On the third hand, if the Koch brothers are kept busy helping to derail the Trump train, that means they might be too distracted to do much other damage to our political landscape, at least in this electoral cycle, which would be a bonus too tempting to pass up.

Of course, if I really think Trump can’t win, why worry?

He’s already torn the Republican Party asunder in a way that is not likely to be patched up very easily.

Last Sunday’s New York Times carried a column by a longtime Republican lamenting that the Trump candidacy is having such a caustic effect on the party that longtime friends are either no longer speaking to each other or they are Trump-ing one another — name-calling, insult-slinging, that sort of thing.

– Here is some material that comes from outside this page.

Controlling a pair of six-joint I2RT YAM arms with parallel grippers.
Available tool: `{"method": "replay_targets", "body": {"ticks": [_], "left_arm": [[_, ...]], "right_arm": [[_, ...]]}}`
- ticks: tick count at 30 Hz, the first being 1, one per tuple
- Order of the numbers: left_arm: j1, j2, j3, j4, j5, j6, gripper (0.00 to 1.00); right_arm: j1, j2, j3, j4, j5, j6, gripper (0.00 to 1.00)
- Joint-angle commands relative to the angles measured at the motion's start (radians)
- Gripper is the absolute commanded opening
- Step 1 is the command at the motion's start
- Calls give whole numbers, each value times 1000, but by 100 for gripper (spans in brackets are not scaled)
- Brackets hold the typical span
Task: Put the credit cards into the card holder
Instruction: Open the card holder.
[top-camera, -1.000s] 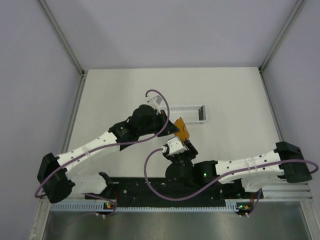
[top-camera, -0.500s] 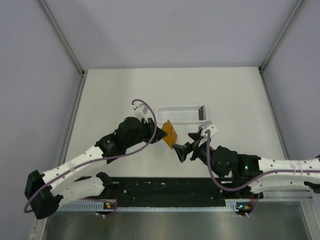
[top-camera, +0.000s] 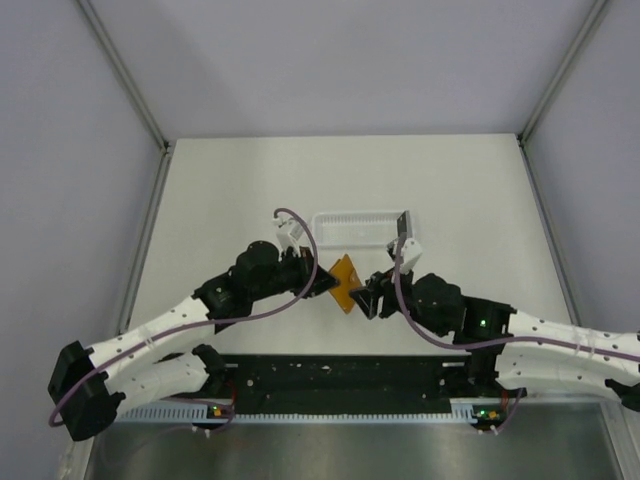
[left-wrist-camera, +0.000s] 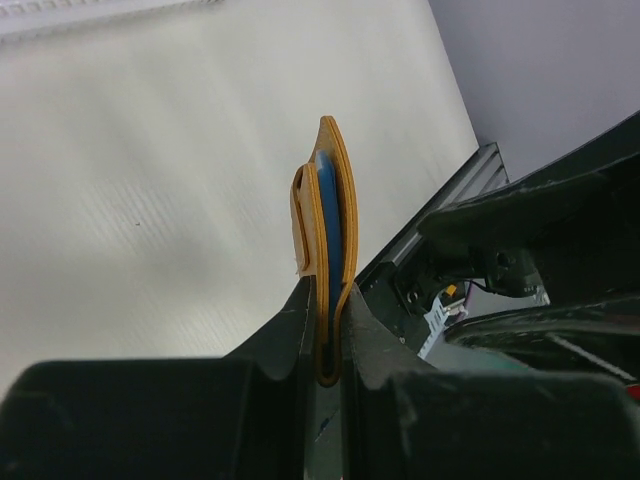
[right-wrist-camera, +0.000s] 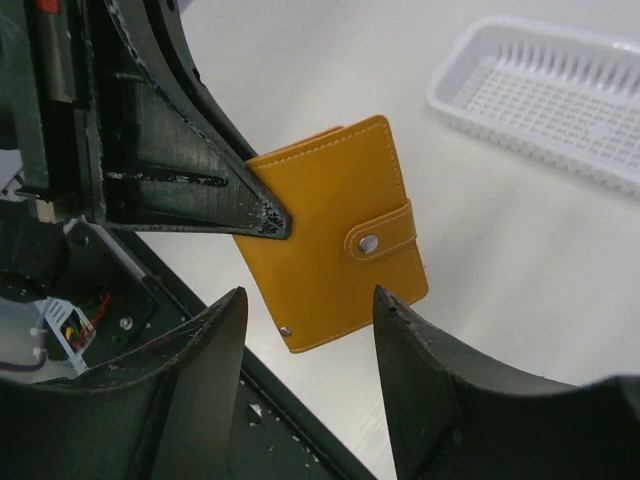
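The card holder (top-camera: 345, 283) is an orange folded wallet with a snap tab, held in the air above the table. My left gripper (top-camera: 322, 281) is shut on its folded edge. In the left wrist view the card holder (left-wrist-camera: 326, 200) stands edge-on between the jaws, with a blue layer inside it. My right gripper (top-camera: 375, 297) is open just to its right. In the right wrist view the right gripper (right-wrist-camera: 310, 295) has the card holder (right-wrist-camera: 335, 235) just ahead of its spread fingers, without touching. No credit cards can be made out as such.
A long white slotted tray (top-camera: 358, 228) lies on the table behind the grippers, with a small dark piece (top-camera: 403, 225) at its right end that I cannot identify. The tray (right-wrist-camera: 560, 100) also shows at the upper right of the right wrist view. A black rail (top-camera: 340, 375) runs along the near edge.
The left gripper carried the holder left and nearer. The right arm swung out to the right, and its gripper turned to face the holder from that side, its jaws widening, then narrowing.
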Motion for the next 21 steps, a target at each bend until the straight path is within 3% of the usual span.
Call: {"method": "replay_targets", "body": {"ticks": [1, 21], "left_arm": [[5, 43, 34, 54, 58, -15, 0], [3, 70, 51, 54, 109, -12, 0]], "right_arm": [[-7, 86, 42, 6, -72, 61, 52], [-9, 212, 42, -109, 253, 198, 53]]}}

And, according to the writer (political wonk Peter Wehner) this breaking of bonds is not to be taken lightly.

“What makes this moment so unusual is that the ruptures are occurring among people who have for years been political allies, whose friendships were forged through common battles, often standing shoulder to shoulder,” Wehner wrote.

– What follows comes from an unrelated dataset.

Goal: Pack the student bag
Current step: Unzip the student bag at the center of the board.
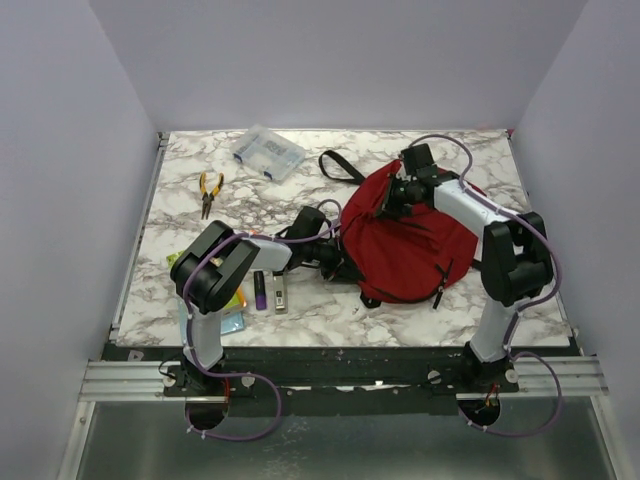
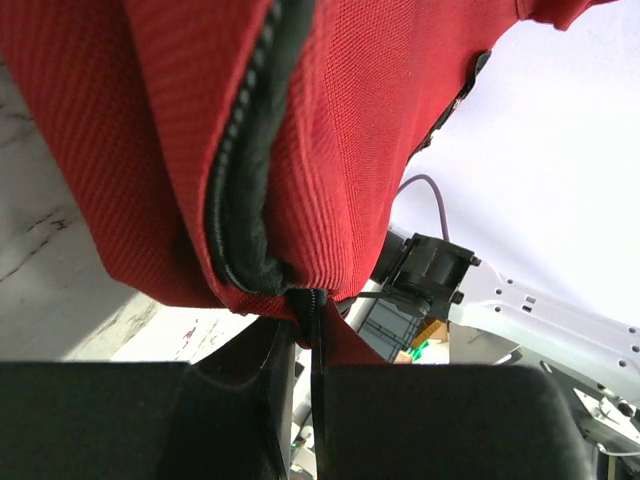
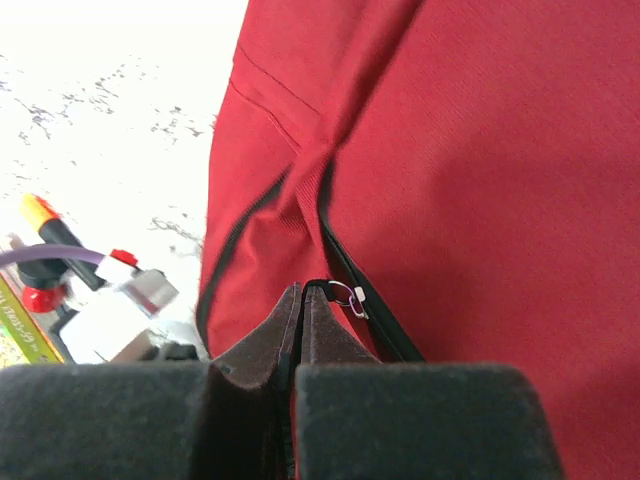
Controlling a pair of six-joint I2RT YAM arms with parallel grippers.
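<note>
Left gripper [image 2: 305, 378] and right gripper [image 3: 296, 378] each pinch the crumpled dark red student bag [image 1: 415, 245] by its black zip seam [image 2: 240, 180].

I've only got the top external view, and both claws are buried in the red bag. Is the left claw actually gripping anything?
Observer: Yes. In the left wrist view the left claw is shut on a black zip strip at the lower edge of the student bag.
Operator: And the right claw?
Observer: In its wrist view the right claw is shut on a fold of the bag's red fabric.
Operator: Where's the zip pull?
Observer: A small metal ring on the zip sits right beside that pinched fold, outside the pads.
</note>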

Which, I must note, agrees with my overall view of the Trump phenomenon, especially on my bleaker days.

I believe that Trump is emblematic of a growing tendency in this country, on the part of a certain set of the populace, to completely disrespect and dismiss viewpoints that are liberal, compassionate and tolerant of alternative ideas and beliefs.

It won’t be long until The Donald’s last name becomes a verb, “to Trump,” which means to insult, belittle, disrespect and any other demeaning verbal trick available that leaves a recipient feeling like a piece of crap.

It’s already happening, and not just in the violence perpetrated by Trump supporters at rallies.

Why, here in Garfield County we had an example recently, when Garfield County Sheriff Lou Vallario “trumped” Ninth Judicial District Attorney Sherry Caloia, belittling her capabilities, comparing her to a child and other insulting verbal attacks that made the papers.

And, as acknowledged by defense attorney Chip McCrory, an Independent and one of Caloia’s opponents in the upcoming election, it was all a political ploy. Vallario is a bully-boy and a Republican who supports Republican DA candidate Jeff Cheney, Caloia is a woman and a Democrat — ‘nuff said.

Yep, I see Trump’s campaign as a further degradation of our political dialogue that will have dire ramifications we cannot yet imagine.

And even the Koch brothers see it coming.